Book VIII  The Book of Death
 Canto III *  Death in the Forest Page 561

Now it was here in this great golden dawn.
By her still sleeping husband lain she gazed
Into her past as one about to die
Looks back upon the sunlit fields of life
Where he too ran and sported with the rest,
Lifting his head above the huge dark stream
Into whose depths he must for ever plunge.
All she had been and done she lived again.
The whole year in a swift and eddying race
Of memories swept through her and fled away
Into the irrecoverable past.
Then silently she rose and, service done,
Bowed down to the great goddess simply carved
By Satyavan upon a forest stone.
What prayer she breathed her soul and Durga knew.

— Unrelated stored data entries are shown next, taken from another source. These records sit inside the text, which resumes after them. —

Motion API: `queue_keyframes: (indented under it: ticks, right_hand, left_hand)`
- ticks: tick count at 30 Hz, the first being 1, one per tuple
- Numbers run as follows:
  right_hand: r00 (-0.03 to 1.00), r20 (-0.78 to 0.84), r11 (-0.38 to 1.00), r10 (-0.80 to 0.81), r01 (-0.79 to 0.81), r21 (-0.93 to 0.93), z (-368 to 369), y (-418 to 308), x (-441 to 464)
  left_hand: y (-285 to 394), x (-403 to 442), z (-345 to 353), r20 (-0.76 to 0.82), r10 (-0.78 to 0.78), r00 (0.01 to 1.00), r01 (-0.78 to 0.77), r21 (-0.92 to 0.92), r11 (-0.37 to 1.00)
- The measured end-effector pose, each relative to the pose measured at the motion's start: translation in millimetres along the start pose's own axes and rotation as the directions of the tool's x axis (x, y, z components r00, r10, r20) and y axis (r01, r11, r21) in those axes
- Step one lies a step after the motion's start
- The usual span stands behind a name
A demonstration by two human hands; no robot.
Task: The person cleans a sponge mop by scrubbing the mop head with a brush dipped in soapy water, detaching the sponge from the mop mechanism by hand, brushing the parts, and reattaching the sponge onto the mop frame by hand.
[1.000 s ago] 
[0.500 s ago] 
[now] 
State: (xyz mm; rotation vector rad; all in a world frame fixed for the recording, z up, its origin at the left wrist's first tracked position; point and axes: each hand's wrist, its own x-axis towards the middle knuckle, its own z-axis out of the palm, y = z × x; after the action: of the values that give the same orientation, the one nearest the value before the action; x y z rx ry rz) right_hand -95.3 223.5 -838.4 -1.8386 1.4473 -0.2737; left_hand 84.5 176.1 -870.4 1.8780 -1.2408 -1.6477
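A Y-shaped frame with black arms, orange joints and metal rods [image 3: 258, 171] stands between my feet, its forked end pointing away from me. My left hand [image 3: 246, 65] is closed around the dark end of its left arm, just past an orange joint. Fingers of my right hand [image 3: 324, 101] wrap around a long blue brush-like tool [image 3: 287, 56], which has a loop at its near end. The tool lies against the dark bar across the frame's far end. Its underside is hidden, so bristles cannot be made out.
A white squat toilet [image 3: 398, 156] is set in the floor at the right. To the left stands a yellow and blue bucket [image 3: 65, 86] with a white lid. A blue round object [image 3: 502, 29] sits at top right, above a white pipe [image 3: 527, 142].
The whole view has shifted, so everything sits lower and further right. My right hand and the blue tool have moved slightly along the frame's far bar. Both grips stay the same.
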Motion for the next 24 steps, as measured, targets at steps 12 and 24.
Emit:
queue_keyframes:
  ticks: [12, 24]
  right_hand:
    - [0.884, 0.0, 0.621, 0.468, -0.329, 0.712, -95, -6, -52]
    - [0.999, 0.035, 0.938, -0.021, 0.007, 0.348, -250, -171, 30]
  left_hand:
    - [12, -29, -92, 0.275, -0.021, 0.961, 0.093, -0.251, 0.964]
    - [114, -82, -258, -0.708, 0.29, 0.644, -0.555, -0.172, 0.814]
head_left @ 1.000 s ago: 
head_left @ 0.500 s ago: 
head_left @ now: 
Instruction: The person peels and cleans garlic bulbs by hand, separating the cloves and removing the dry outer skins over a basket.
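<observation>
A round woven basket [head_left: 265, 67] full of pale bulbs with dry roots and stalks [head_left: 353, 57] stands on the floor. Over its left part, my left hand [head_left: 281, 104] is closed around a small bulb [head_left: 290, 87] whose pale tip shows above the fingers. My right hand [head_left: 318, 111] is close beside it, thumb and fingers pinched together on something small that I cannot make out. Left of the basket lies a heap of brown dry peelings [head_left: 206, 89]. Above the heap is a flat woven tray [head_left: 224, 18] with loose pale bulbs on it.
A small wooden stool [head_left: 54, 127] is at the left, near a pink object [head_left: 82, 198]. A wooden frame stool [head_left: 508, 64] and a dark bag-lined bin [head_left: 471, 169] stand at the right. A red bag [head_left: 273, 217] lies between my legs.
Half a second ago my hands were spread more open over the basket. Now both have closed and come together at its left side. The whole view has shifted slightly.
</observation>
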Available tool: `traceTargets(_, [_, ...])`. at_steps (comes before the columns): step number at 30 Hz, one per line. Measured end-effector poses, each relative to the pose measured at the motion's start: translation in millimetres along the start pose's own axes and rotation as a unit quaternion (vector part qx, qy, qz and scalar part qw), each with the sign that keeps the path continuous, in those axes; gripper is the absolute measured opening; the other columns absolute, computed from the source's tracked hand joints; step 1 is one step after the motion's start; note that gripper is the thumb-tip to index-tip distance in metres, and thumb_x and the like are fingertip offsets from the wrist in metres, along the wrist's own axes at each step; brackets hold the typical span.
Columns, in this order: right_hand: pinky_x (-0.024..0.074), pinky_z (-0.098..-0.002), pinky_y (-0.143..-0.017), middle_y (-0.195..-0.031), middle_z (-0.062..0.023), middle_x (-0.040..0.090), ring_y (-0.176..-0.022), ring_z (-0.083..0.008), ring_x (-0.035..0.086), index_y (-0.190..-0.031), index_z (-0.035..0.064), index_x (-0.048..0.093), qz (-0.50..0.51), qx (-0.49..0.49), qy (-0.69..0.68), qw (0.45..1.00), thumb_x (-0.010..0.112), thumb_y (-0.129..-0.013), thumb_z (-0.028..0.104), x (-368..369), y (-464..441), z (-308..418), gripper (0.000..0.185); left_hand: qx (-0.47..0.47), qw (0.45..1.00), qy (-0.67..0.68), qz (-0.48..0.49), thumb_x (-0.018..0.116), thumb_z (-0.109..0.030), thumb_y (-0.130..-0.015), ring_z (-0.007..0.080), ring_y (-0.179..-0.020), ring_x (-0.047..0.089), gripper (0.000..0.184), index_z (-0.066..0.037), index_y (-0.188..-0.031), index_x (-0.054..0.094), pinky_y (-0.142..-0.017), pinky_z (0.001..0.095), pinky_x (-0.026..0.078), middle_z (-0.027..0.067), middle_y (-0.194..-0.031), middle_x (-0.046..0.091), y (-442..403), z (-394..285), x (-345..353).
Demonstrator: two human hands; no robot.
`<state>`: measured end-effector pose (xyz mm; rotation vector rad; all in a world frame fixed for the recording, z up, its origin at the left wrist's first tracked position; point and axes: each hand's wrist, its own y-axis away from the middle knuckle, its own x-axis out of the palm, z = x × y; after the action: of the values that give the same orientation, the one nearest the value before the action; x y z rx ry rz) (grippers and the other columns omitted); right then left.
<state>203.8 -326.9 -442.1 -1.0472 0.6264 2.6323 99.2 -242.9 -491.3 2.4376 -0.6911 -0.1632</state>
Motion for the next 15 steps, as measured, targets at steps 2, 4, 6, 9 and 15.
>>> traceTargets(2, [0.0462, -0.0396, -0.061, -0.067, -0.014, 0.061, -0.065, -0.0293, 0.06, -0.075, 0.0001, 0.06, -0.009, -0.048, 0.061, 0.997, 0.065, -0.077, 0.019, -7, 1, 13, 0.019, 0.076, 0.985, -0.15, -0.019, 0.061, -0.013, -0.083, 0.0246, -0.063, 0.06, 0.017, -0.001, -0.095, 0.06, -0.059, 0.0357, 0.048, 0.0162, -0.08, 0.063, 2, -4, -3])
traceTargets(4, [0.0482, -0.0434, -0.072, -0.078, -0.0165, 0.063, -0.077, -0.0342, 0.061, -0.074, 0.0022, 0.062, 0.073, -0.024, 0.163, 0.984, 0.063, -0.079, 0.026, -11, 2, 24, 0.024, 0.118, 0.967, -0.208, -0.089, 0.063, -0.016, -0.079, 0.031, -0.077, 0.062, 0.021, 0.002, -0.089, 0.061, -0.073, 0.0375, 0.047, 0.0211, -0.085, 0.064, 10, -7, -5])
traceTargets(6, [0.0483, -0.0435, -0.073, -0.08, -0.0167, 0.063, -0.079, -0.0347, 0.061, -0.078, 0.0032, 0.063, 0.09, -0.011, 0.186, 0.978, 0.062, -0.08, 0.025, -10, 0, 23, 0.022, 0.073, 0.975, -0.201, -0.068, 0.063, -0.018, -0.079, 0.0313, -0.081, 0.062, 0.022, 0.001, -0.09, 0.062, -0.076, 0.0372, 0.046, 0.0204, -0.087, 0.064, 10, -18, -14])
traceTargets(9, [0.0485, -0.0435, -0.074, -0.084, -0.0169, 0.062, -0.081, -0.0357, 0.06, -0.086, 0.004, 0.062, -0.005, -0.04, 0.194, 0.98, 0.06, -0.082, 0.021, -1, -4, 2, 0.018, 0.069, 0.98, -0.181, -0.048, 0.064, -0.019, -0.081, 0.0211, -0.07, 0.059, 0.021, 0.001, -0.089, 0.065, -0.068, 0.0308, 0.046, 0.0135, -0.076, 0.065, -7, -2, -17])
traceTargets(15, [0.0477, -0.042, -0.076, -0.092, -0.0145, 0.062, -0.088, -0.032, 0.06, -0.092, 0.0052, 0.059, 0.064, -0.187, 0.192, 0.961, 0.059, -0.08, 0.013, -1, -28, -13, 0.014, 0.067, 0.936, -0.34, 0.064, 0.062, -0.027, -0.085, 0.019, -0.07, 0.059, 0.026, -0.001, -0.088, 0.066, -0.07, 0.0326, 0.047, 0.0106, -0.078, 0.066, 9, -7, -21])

Perhaps she felt in the dim forest huge
The infinite Mother watching over her child,
Perhaps the shrouded Voice spoke some still word.
At last she came to the pale mother queen.
She spoke but with guarded lips and tranquil face
Lest some stray word or some betraying look
Should let pass into the mother's unknowing breast,
Slaying all happiness and need to live,
A dire foreknowledge of the grief to come.
Only the needed utterance passage found:
All else she pressed back into her anguished heart
And forced upon her speech an outward peace.

* The Book of Death was taken from Canto Three of an early version of Savitri which had only six cantos and an epilogue. It was slightly revised at a late stage and a number of new lines were added, but it was never fully worked into the final version of the poem. Its original designation, 'Canto Three', has been retained as a reminder of this.